**Instructions for the task**:
Repeat all of the data precisely.

Start of Supplied data

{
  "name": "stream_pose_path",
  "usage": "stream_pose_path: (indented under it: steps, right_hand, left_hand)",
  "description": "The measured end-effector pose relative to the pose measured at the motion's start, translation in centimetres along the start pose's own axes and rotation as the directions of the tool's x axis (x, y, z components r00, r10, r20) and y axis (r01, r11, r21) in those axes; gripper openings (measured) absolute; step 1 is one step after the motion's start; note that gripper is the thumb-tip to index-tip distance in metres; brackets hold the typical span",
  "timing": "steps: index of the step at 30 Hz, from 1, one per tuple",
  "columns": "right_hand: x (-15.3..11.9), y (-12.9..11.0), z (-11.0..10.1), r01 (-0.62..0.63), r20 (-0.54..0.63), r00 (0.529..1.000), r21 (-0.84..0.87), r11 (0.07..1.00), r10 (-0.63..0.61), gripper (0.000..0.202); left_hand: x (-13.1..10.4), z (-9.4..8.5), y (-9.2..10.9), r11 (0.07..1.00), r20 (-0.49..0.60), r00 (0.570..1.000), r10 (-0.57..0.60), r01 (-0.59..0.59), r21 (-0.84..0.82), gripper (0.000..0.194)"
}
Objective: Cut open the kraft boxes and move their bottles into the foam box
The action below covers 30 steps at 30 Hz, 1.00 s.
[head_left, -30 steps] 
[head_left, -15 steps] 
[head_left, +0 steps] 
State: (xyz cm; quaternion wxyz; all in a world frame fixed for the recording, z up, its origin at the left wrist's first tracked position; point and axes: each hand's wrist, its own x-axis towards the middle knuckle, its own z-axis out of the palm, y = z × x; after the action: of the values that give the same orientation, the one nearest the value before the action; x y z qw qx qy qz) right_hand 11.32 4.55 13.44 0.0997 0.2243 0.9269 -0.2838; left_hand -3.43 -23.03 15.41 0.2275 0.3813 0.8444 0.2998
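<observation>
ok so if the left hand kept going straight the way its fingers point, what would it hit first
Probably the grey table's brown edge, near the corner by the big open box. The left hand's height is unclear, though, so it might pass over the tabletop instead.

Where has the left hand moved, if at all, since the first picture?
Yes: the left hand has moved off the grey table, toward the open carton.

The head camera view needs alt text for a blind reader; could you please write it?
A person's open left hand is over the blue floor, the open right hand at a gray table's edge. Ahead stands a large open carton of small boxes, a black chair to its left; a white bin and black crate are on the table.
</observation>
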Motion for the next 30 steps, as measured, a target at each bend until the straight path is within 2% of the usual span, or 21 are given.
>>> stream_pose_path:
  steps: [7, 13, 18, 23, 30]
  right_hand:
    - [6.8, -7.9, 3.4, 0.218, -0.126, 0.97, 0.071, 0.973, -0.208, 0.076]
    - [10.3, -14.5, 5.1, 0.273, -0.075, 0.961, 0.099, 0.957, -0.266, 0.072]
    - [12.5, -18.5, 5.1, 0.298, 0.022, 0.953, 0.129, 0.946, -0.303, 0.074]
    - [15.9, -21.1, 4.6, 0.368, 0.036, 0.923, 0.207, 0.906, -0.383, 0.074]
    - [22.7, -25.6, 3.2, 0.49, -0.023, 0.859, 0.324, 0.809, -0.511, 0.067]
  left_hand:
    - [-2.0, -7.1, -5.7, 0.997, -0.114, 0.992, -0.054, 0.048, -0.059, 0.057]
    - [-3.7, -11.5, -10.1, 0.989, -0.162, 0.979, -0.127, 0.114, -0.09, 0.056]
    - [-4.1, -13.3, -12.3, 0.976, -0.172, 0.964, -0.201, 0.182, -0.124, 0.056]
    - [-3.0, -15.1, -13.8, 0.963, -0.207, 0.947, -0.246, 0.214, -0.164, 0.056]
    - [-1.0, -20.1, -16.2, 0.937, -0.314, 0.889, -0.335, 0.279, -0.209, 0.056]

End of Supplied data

**Answer to this task**:
{
  "name": "stream_pose_path",
  "usage": "stream_pose_path: (indented under it: steps, right_hand, left_hand)",
  "description": "The measured end-effector pose relative to the pose measured at the motion's start, translation in centimetres along the start pose's own axes and rotation as the directions of the tool's x axis (x, y, z components r00, r10, r20) and y axis (r01, r11, r21) in those axes; gripper openings (measured) absolute; step 1 is one step after the motion's start; note that gripper is the thumb-tip to index-tip distance in metres; brackets hold the typical span",
  "timing": "steps: index of the step at 30 Hz, from 1, one per tuple",
  "columns": "right_hand: x (-15.3..11.9), y (-12.9..11.0), z (-11.0..10.1), r01 (-0.62..0.63), r20 (-0.54..0.63), r00 (0.529..1.000), r21 (-0.84..0.87), r11 (0.07..1.00), r10 (-0.63..0.61), gripper (0.000..0.202); left_hand: x (-13.1..10.4), z (-9.4..8.5), y (-9.2..10.9), r11 (0.07..1.00), r20 (-0.49..0.60), r00 (0.570..1.000), r10 (-0.57..0.60), r01 (-0.59..0.59), r21 (-0.84..0.82), gripper (0.000..0.194)"
}
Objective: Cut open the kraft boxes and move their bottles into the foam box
The action below covers 30 steps at 30 Hz, 1.00 s.
[head_left, -30 steps] 
[head_left, -15 steps] 
[head_left, +0 steps] 
State: (xyz cm; quaternion wxyz; all in a world frame fixed for the recording, z up, its origin at the left wrist's first tracked position; point and axes: each hand's wrist, its own x-axis towards the middle knuckle, its own z-axis out of the palm, y = z × x; after the action: of the values that give the same orientation, the one nearest the value before the action; x y z qw qx qy qz) right_hand 11.32 4.55 13.44 0.0997 0.2243 0.9269 -0.2838; left_hand -3.43 -23.03 15.41 0.2275 0.3813 0.8444 0.2998
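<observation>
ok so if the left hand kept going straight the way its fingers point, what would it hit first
Probably the grey table's brown edge, near the corner by the big open box. The left hand's height is unclear, though, so it might pass over the tabletop instead.

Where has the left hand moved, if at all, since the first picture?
Yes: the left hand has moved off the grey table, toward the open carton.

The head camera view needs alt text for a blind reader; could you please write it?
A person's open left hand is over the blue floor, the open right hand at a gray table's edge. Ahead stands a large open carton of small boxes, a black chair to its left; a white bin and black crate are on the table.
</observation>
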Motion for the next 30 steps, as measured, a target at each bend until the straight path is within 2% of the usual span, or 21 are given.
>>> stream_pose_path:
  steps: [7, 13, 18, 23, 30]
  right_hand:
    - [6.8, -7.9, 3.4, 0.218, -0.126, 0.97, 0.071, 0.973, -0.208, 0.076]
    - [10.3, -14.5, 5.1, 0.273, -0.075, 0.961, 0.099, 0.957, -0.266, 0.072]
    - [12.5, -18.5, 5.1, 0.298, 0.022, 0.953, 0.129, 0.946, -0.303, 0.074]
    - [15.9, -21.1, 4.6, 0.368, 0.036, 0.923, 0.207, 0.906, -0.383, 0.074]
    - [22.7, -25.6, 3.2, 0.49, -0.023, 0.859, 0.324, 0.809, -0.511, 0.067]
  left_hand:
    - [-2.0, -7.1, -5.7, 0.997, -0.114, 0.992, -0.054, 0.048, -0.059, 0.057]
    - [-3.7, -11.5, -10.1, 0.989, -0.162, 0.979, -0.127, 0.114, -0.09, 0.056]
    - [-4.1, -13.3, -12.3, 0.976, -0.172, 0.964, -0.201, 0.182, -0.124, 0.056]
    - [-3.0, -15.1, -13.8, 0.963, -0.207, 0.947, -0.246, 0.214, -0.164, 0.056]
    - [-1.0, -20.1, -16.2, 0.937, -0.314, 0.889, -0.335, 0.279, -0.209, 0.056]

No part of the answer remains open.